Starting in October, a quarter of the nation’s hospitals - those with the highest rates of infection and injury - will lose 1 percent of every Medicare payment for one year.
Just over 750 will be subject to fines nationally. Three in Tucson are on the initial list of facilities most likely to be penalized: Tucson Medical Center, the University of Arizona Medical Center’s Main Campus and Northwest Medical Center.
The list will be finalized later this year, and Tucson’s hospitals may avoid fines if their patient injury rates dropped in 2013.
UAMC’s Heather Scott is optimistic that her institution will be removed from the final list.
“We are questioning our own standards and our own practices and reviewing them to a very granular level,” she said.
Getting off the list will be most difficult for TMC, which had the second worst score in the state.
Hospitals were scored between one and 10, with one meaning the lowest rate of patient injury and 10 meaning the highest rate of injury - TMC scored 9.35.
No one from that hospital was available for comment.
In a written statement, officials from NMC said, "We are committed to reducing healthcare-acquired infections.
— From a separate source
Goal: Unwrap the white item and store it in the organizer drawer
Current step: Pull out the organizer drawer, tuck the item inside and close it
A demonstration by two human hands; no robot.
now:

Our healthcare professionals use evidence-based practices to reduce the incidence of infections related to central lines and catheters, participating in collaboratives with other providers to learn and share best practices....We are continuing to work on all of the other possibly preventable complications including falls, accidental cuts and tears or blood clots after surgery. The results of this work will be reflected in future updates to the public data. Our medical staff and employees are dedicated to providing our patients with the services and care they need."
The fines are estimated to total $330 million over a year nationally, according to the Kaiser Health News.
In 2012, one out of eight patients across the U.S. suffered an avoidable complication during a hospital stay.